Inge Thieleman is a breast cancer survivor and frequent runner with a positive attitude. She was treated three years ago for her disease and still takes a daily oral form of chemotherapy. Now, she is planning to run her 16th half marathon to raise money for children with cancer via St. Jude Research Hospital.

"I work a 10-hour shift, and after my shift I get off work, I go run. After my run, I go door to door for donations for St. Jude for the children," Inge told WTKR.

She has raised over $20,000 for St. Jude in her years of participating in the Rock and Roll Half Marathon event – a form of philanthropy that inspires her to keep moving forward and gives her peace of mind.

“I'm tired, I'm exhausted, but when I think about these kids, it keeps me going. It gives me all the energy in the world to go forward and do what I have to do for them," she said.
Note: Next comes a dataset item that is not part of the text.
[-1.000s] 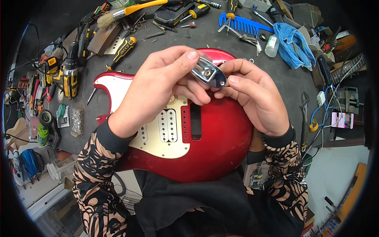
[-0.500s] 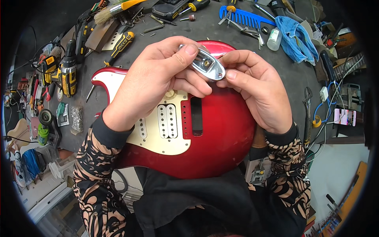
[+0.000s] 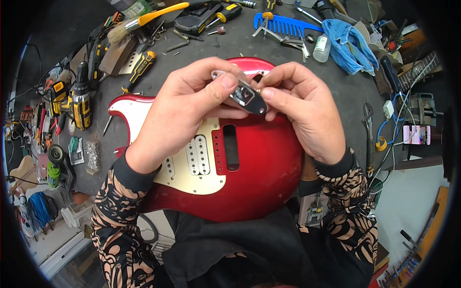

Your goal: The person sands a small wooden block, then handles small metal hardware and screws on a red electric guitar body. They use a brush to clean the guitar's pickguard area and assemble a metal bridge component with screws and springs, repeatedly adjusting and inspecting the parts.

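Note:
Above a red electric guitar body (image 3: 271,158), my left hand (image 3: 177,103) grips a chrome boat-shaped jack plate (image 3: 247,97) between thumb and fingers. The plate is tilted, its recessed cup facing me and a screw hole showing at its lower end. My right hand (image 3: 307,103) is closed at the plate's right edge, thumb and forefinger pinching a small brass-coloured part (image 3: 259,91) that is mostly hidden. Beneath the hands, the body carries a cream pickguard (image 3: 206,183) with a white humbucker pickup (image 3: 198,156). A dark rectangular cavity (image 3: 231,149) lies beside it.
A screwdriver (image 3: 139,71) and a yellow-black drill (image 3: 80,103) lie left on the dark bench. A brush (image 3: 132,28), blue comb (image 3: 288,24), small bottle (image 3: 321,48) and blue cloth (image 3: 348,48) sit at the back. An adjustable wrench (image 3: 368,134) is on the right.
The jack plate has turned in my hands and come slightly lower, its face now darker. My right fingers have shifted up along its edge. The whole view has also moved a little.

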Available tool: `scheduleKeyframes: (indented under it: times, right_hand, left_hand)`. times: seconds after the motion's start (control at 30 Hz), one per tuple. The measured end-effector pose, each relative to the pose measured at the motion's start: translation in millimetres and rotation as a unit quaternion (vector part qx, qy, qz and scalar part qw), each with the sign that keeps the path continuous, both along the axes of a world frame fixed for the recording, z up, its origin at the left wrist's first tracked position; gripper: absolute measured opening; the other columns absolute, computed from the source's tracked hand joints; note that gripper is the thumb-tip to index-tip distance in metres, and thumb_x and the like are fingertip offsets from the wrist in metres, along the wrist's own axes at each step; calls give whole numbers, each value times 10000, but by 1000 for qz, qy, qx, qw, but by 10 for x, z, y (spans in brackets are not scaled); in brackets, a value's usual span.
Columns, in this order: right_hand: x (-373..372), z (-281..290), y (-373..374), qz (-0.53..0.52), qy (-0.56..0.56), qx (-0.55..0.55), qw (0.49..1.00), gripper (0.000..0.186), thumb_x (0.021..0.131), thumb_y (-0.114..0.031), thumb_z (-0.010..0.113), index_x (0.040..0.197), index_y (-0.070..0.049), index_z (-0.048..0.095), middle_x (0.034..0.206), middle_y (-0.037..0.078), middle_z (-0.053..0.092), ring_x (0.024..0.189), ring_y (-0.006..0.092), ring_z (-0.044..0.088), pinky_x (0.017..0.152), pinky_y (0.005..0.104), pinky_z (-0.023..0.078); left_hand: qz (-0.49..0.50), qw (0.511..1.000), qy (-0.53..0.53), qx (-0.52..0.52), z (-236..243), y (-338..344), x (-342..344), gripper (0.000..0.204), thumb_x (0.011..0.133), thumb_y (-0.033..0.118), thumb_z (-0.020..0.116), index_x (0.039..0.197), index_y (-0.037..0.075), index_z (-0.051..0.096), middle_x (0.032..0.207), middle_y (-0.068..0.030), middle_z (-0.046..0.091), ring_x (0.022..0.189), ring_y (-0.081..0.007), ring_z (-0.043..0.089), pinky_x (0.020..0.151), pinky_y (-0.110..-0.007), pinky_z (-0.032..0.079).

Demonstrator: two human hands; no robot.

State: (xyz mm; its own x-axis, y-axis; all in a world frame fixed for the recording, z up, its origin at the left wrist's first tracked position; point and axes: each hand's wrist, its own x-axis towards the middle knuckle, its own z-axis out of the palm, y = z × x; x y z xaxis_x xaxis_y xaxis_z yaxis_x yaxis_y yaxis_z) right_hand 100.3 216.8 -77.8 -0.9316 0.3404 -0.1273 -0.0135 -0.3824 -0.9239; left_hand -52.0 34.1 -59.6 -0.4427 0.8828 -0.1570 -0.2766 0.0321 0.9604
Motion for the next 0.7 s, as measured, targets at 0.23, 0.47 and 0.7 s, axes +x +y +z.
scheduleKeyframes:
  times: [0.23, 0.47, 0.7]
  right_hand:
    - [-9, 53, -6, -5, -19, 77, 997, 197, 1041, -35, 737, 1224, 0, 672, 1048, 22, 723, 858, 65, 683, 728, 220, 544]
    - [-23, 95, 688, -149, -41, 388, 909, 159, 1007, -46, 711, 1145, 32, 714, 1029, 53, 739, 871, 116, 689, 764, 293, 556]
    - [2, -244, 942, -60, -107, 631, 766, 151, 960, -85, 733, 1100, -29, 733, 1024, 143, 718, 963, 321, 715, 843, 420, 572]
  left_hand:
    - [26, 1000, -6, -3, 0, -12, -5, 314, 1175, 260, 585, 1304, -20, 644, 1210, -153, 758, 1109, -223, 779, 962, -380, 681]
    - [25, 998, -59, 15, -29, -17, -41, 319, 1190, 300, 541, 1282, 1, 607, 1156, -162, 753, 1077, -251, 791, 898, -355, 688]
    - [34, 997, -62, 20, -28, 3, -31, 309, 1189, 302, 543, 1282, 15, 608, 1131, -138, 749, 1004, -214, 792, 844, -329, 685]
A nonprofit in San Antonio has been handing out ‘smile packs’ to children with cancer.

Dancing While Cancering is a nonprofit with a goal of bringing joy to children with cancer through “smile packs,” which are backpacks filled with toys, decorations and various small items.
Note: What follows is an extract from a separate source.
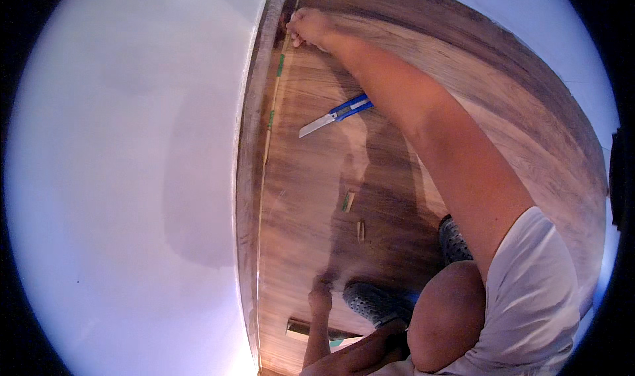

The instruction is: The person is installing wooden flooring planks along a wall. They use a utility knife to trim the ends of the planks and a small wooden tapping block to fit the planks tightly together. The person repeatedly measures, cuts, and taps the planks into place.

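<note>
My right hand reaches to the far end of the floor by the wall. Its fingers are bent and pinched together at a thin pale strip with green patches, which runs along the wall's foot; what lies between the fingertips is hidden. Low in the picture, my left hand is in shadow near the floor, its fingers curled; I cannot make out anything in them. A blue utility knife, blade out, lies on the wood-look floor, its handle end hidden behind my right forearm.
A small piece with green on it and a small pale piece lie on the floor. A dark-topped flat piece lies beside my left forearm. The white wall borders the left. My grey perforated shoe is near the left hand.
</note>
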Demonstrator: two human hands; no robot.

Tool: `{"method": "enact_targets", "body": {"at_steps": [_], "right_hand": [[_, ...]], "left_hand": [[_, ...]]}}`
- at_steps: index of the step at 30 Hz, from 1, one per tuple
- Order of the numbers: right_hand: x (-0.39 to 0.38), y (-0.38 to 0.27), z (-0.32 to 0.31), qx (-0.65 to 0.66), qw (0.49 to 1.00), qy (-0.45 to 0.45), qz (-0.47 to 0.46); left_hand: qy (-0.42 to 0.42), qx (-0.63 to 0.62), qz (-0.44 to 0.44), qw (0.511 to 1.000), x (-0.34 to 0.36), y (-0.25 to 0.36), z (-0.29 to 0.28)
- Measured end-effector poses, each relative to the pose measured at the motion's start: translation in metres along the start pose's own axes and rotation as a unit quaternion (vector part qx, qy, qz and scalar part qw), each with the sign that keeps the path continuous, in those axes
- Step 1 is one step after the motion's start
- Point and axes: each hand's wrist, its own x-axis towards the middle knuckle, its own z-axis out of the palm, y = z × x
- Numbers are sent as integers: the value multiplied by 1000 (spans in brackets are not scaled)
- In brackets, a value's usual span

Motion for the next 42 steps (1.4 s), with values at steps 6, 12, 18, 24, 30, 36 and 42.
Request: {"method": "enact_targets", "body": {"at_steps": [6, 12, 18, 24, 30, 36, 42], "right_hand": [[-18, -2, -16, -82, 996, 12, -31], [-44, -8, -32, -46, 997, 40, -41], [-40, -44, -221, -16, 999, -2, -44], [-150, -57, -321, -35, 994, 98, -14], [-285, -57, -287, 122, 989, -2, 80], [-346, -55, -222, 141, 967, -201, 75], [-355, -72, -187, 101, 957, -269, 44]], "left_hand": [[-25, -84, -73, 993, 2, 29, -21], [64, -109, -14, 992, -13, 26, -15], [69, -195, -33, 978, -14, 39, -14], [-33, -193, -53, 979, 2, 13, -19], [80, -218, 20, 973, 59, 66, -78], [-38, -515, 99, 850, 97, 208, -163], [-197, -582, 145, 775, 62, 268, -164]]}}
The organization has been handing out the packs to patients with pediatric cancer at Methodist Children’s Hospital in San Antonio, Texas, which staff members said is causing a positive impact.

The nonprofit was co-founded by Pammy Kramer, whose daughter died from a rare cancer. Kramer’s daughter, Maddie, was just 2 and a half years old at the time of her diagnosis.

“She was full of energy, she was spunky. She had curly hair. She loved to sing and dance. She loved to play,” Kramer told KSAT. “In the early days of her cancer journey, obviously they were very dark days. And that was my big concern is like, will she be Maddie again?”

In January 2018, Maddie died as a result of her cancer. Her family decided to give back “what Maddie gave them,” and created the nonprofit.

“We were very blessed. And she was able to continue to sing and dance and play for many moments during her eight-and-a-half-month battle with cancer,” Kramer said. “It was just a no brainer on what to do. We knew that a mission of bringing joy was so in line with what she did during her journey, that we knew that would be the mission and then it just went from there.”